Your answer must be an exact copy of the data below, minus any pictures.

▶ **DATASET EXTRACT**:
***

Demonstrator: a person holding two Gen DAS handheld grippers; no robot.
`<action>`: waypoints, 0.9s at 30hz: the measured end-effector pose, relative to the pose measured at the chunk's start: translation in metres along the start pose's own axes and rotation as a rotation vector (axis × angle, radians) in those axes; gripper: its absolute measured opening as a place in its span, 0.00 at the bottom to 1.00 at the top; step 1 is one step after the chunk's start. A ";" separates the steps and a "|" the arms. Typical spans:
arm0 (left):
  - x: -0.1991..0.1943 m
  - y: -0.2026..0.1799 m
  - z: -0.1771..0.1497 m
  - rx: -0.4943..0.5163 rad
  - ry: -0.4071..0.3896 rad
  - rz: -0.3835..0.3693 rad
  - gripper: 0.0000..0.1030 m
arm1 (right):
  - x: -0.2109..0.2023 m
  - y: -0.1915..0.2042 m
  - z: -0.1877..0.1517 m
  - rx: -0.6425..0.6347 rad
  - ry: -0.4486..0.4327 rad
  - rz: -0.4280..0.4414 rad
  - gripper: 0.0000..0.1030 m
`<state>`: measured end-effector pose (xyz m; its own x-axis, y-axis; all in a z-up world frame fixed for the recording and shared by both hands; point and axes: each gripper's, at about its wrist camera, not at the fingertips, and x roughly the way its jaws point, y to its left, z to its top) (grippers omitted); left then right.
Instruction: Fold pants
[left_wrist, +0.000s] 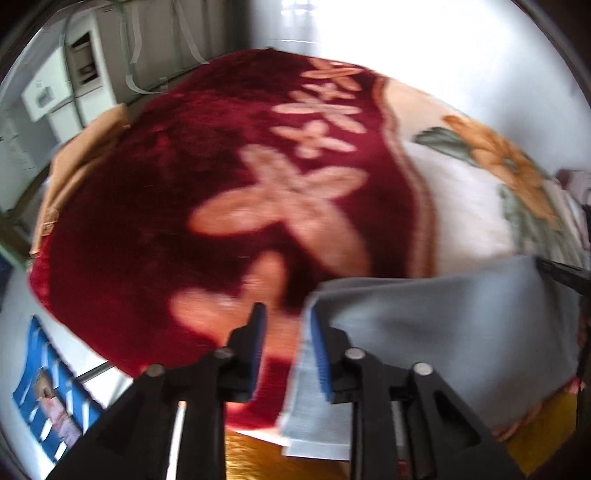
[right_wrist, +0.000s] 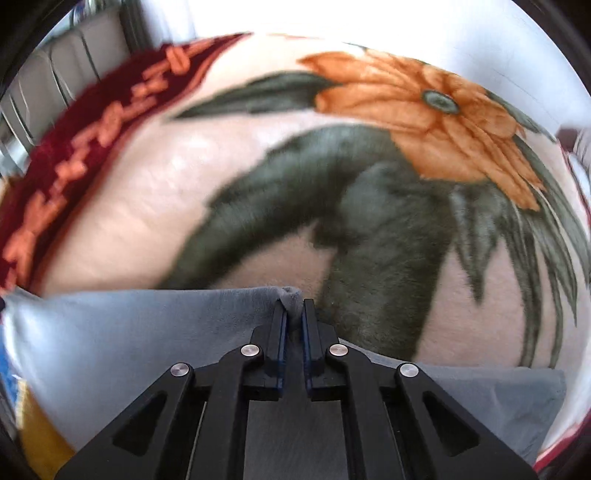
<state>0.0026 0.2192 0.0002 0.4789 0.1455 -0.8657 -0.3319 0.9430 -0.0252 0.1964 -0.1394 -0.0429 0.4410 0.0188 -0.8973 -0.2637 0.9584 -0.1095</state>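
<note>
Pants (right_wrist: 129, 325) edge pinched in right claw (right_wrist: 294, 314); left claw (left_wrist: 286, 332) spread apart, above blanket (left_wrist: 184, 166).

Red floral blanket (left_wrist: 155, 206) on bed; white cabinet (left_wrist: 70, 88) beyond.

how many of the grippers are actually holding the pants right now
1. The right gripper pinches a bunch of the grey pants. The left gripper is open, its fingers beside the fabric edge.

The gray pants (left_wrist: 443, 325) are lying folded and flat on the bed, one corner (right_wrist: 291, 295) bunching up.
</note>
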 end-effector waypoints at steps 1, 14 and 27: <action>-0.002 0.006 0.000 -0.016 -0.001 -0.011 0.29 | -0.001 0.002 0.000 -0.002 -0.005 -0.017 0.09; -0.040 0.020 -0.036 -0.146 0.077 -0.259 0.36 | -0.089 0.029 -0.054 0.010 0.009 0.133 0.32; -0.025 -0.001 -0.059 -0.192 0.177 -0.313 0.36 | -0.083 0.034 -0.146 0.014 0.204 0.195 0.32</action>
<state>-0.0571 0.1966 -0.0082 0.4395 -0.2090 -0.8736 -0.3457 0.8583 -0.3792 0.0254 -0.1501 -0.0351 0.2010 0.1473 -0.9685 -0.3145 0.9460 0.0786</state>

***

▶ **ANSWER BOX**:
Demonstrator: a person holding two Gen DAS handheld grippers; no robot.
`<action>`: waypoints, 0.9s at 30hz: the measured end-effector pose, relative to the pose measured at the chunk's start: translation in metres along the start pose's own axes and rotation as a rotation vector (axis × angle, radians) in those axes; gripper: its absolute measured opening as a place in its span, 0.00 at the bottom to 1.00 at the top; step 1 is one step after the chunk's start. A ";" separates the steps and a "|" the arms. Typical spans:
arm0 (left):
  - x: -0.1991..0.1943 m
  - y: -0.2026..0.1799 m
  - z: -0.1771..0.1497 m
  - rx: -0.4943..0.5163 rad
  - ry: -0.4071..0.3896 rad
  - rz: -0.3835..0.3693 rad
  - gripper: 0.0000..0.1030 m
arm1 (right):
  - x: -0.2109..0.2023 m
  - y: -0.1915..0.2042 m
  - z: -0.1877..0.1517 m
  - rx: -0.6425..0.6347 rad
  - ry: -0.4486..0.4327 rad
  - rz: -0.4280..0.4414 rad
  - gripper: 0.0000..0.1030 m
`<state>`: measured end-effector pose (xyz m; its own x-axis, y-axis; all in a z-up world frame fixed for the recording and shared by both hands; point and axes: each gripper's, at about its wrist camera, not at the fingertips, and x roughly the way its jaws point, y to its left, z to its top) (grippers omitted); left then right.
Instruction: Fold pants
[left_wrist, +0.000s] 
[right_wrist, +0.000s] 
<state>0.0026 0.2192 0.0002 0.4789 0.1455 -0.8657 -0.3319 0.9430 -0.0252 0.1964 -0.1394 -0.0429 0.4410 0.0188 -0.8973 -0.2637 0.9584 -0.1095</state>
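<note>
Pants (right_wrist: 129, 325) edge pinched in right claw (right_wrist: 294, 314); left claw (left_wrist: 286, 332) spread apart, above blanket (left_wrist: 184, 166).

Red floral blanket (left_wrist: 155, 206) on bed; white cabinet (left_wrist: 70, 88) beyond.

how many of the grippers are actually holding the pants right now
1. The right gripper pinches a bunch of the grey pants. The left gripper is open, its fingers beside the fabric edge.

The gray pants (left_wrist: 443, 325) are lying folded and flat on the bed, one corner (right_wrist: 291, 295) bunching up.
</note>
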 end-effector waypoints at steps 1, 14 and 27: <action>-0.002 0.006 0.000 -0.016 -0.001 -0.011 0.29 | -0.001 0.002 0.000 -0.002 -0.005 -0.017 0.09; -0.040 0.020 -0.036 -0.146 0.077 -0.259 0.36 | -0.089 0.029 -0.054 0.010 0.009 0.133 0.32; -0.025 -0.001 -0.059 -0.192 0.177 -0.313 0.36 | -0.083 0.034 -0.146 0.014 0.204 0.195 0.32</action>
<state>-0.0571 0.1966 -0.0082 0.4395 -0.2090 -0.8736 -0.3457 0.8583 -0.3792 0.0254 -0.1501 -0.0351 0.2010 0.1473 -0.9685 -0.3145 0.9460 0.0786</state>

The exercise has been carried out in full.